Going Serverless with Databricks: part 2

Published in

Marvelous MLOps

5 min readMay 2, 2023

In part 1 we explained how serverless api deployment works using a Databricks notebook. In this article we will explain how one can bring an api to production using Azure Databricks and GitHub Actions. Code can be found in our repository: https://github.com/marvelousmlops/amazon-reviews-databricks.

Getting started: setup

Step 1: get SPN with Databricks admin permissions

First of all, you need to have a service principal that has admin permissions on Databricks and generate a token for it. This service principal is used to run the Databricks job and deploy the api.

This documentation explains how to create a service principal with admin permissions: https://docs.databricks.com/dev-tools/service-principals.html#language-curl.

Step 2: generate Databricks token for SPN

Note: /api/2.0/token-management/on-behalf-of/tokens is not enabled for Azure Databricks. A workaround (given that you have SPN with Databricks admin permissions and its client id, client secret and tenant):

# Code for retrieve_databricks_token can be found in the repository
from amazon_reviews.utils.databricks_token import retrieve_databricks_token
import os
os.environ['DATABRICKS_HOST'] = <DATABRICKS_HOST>
token = retrieve_databricks_token(client_id='', client_secret='', tenant='')

DATABRICKS_HOST value should have format: https://< your workspace >/, for example: https://adb-123456781234.2.azuredatabricks.net/

Step 3: create KeyVault backed secret scope and add Databricks token to KeyVault

DatabricksToken is referred in line 66 of both category_model/category_model.json.j2 and recommender/recommender.json.j2 as {{secrets/keyvault/DatabricksToken}}.

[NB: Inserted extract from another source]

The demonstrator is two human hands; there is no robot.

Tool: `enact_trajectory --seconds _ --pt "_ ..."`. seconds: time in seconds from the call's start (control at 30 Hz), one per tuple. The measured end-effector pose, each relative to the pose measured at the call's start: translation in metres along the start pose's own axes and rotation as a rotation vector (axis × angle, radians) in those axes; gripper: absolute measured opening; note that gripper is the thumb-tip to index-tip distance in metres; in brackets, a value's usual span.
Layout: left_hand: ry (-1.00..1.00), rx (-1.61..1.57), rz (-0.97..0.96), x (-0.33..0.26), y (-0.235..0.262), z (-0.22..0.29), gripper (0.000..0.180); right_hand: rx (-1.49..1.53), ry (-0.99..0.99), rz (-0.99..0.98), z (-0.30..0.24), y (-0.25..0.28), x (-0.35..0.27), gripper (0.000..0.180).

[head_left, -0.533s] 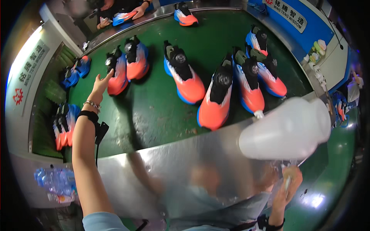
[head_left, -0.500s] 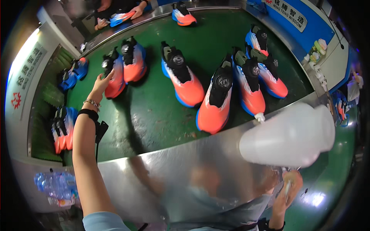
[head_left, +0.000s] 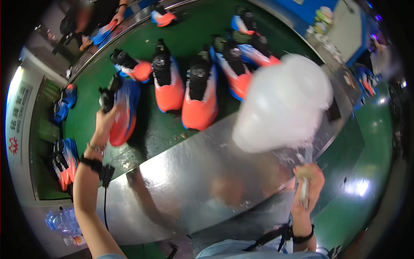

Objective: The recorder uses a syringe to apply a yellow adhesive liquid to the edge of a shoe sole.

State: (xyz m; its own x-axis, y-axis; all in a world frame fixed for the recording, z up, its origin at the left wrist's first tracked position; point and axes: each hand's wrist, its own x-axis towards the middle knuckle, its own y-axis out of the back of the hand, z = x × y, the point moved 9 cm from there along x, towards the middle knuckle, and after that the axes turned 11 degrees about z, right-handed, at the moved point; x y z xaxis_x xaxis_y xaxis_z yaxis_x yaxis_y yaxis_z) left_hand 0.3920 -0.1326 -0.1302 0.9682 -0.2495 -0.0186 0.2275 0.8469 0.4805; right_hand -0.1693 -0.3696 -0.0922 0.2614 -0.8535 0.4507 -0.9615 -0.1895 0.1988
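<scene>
My left hand (head_left: 102, 127) is closed on the near side of an orange, blue and white sneaker (head_left: 126, 113) with a black collar, which is tilted over the green belt. My right hand (head_left: 308, 185), at the lower right, is wrapped around the handle of what looks like a spray gun (head_left: 305, 153). A large white translucent pot (head_left: 284, 103) sits above that handle, hiding part of the belt edge. Beyond the held shoe lies a matching sneaker (head_left: 139, 71) with its toe to the right. Two more sneakers, a middle one (head_left: 169, 93) and one to its right (head_left: 200, 105), stand with toes toward me.
A steel ledge (head_left: 172, 185) runs along the belt's near side. Several more sneakers (head_left: 237, 73) stand at the right. Others (head_left: 64, 162) are under the white machine housing at left. Across the belt, a person's hand (head_left: 118, 18) holds a shoe. Plastic bottles (head_left: 64, 222) sit lower left.
My left hand has drawn a sneaker nearer and tilted it. The sneaker beyond it now points right. My right hand and the white pot have moved up and left in view; the view has also shifted.
</scene>
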Motion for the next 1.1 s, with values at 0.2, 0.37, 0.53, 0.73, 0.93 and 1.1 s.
enact_trajectory --seconds 0.2,0.37,0.53,0.73,0.93,1.1 --pt "-0.010 -0.178 -0.100 -0.175 0.023 0.009 0.018 0.568 -0.130 -0.018 0.014 0.010 0.007 0.072" --pt "-0.129 0.055 -0.294 -0.260 0.038 0.011 0.036 0.758 -0.235 -0.002 0.029 0.019 0.007 0.069" --pt "-0.460 0.351 -0.455 -0.283 0.036 0.056 0.071 0.713 -0.255 0.001 0.017 0.021 0.005 0.073" --pt "0.272 -0.153 -0.054 -0.275 0.117 -0.074 0.039 0.835 -0.339 0.006 0.030 0.023 0.009 0.076" --pt "0.190 -0.516 0.096 -0.262 0.061 -0.035 0.038 0.756 -0.255 -0.039 0.024 0.022 0.007 0.081" --pt "-0.385 -0.530 0.099 -0.268 0.024 0.105 0.048 0.731 -0.322 -0.062 0.011 0.018 0.005 0.085"
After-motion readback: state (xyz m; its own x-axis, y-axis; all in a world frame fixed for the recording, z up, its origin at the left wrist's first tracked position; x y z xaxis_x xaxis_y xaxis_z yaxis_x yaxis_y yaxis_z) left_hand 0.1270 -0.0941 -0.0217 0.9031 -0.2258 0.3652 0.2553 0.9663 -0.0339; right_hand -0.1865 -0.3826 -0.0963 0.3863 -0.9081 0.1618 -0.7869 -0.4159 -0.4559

Create KeyVault backed secret scope called "keyvault" or, if such scope already exists and has a different name, update line 66 in both category_model/category_model.json.j2 and recommender/recommender.json.j2.

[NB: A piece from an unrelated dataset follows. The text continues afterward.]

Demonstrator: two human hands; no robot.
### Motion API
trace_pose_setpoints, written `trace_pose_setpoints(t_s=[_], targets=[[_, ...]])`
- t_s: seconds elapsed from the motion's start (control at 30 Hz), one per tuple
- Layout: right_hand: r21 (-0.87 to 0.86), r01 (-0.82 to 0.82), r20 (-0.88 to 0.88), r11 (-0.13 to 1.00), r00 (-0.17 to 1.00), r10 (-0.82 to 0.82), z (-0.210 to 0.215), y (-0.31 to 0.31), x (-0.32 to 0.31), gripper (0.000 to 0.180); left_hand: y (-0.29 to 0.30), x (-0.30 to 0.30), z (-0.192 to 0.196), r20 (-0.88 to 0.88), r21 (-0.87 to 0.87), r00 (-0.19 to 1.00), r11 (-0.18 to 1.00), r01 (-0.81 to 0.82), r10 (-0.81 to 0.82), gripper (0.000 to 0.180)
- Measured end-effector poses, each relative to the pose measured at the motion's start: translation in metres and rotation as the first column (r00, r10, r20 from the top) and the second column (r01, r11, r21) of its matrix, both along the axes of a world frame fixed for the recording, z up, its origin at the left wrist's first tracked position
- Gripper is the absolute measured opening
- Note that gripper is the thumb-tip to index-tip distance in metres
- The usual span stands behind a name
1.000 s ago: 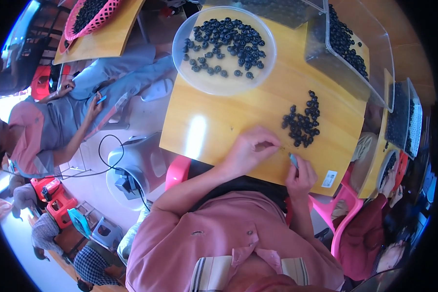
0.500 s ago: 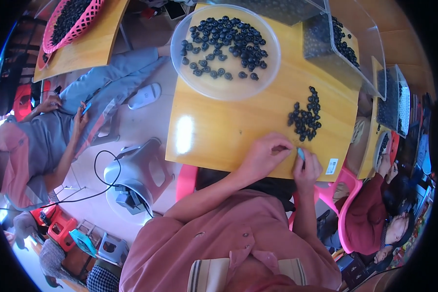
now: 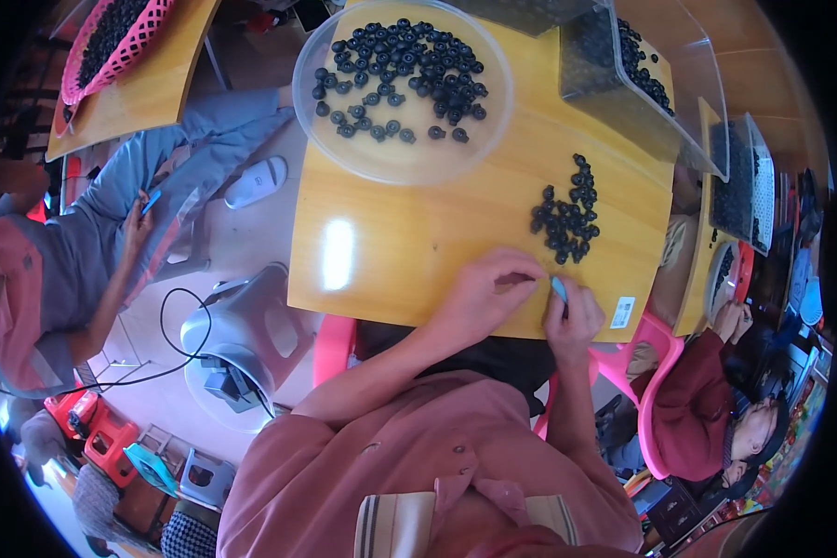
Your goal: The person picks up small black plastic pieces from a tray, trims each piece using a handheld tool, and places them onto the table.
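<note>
Above the near edge of the yellow table (image 3: 391, 242), my left hand (image 3: 488, 293) is closed in a pinch, thumb against forefinger. Whatever lies between those fingertips is too small or hidden to make out. Close beside it, my right hand (image 3: 575, 316) is closed around a slim light-blue tool (image 3: 559, 289), its end poking up past the fingers toward the left fingertips. Just beyond both hands lies a loose heap of small black round parts (image 3: 564, 223). Farther off stands a round clear shallow tub (image 3: 353, 166) with many similar black parts spread inside.
Clear plastic bins (image 3: 591, 102) with black parts stand at the far right. To the left, a person (image 3: 37, 288) holds a blue tool near a pink basket (image 3: 126, 56) on another table. A grey stool (image 3: 251, 316) and pink chair (image 3: 656, 391) flank me; another person (image 3: 688, 400) sits right.
The whole view has shifted a little, so the table sits farther left and higher. My hands keep the same pinch and grip. The person at left has raised one hand away from the lap.
</note>
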State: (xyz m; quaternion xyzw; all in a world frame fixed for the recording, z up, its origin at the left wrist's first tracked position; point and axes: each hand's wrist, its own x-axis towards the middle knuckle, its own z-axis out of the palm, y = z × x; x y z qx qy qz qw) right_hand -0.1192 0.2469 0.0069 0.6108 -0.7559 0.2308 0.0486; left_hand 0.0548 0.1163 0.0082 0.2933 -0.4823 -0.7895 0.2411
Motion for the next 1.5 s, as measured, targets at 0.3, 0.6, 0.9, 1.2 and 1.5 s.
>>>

This documentation explains how to create a secret scope: https://learn.microsoft.com/en-us/azure/databricks/security/secrets/secret-scopes.

Add secret called DatabrickToken to KeyVault as explained here: https://learn.microsoft.com/en-us/azure/key-vault/secrets/quick-create-cli.

Step 4: Setup repository

Fork https://github.com/marvelousmlops/amazon-reviews-databricks. In the forked repository that you now own, create repository secrets called DATABRICKS_HOST and DATABRICKS_TOKEN.

GitHub Actions workflow

GitHub Actions workflow called train_and_deploy_models.yml consists of 4 main steps:

build a wheel for amazon-reviews package
copy the wheel and necessary python files to dbfs
replace GIT_SHA and DATABRICKS_HOST values in Jinja templates category_model/category_model.json.j2 and recommender/recommender.json.j2 by actual values
deploy/update Databricks jobs for category model and recommender; trigger job run

This is the minimal workflow that is intended to show how deployment can work in production, but it is not scalable and not reusable. We encourage to build reusable workflows for machine learning model deployments and plan to write about our experience with reusable workflows in near future.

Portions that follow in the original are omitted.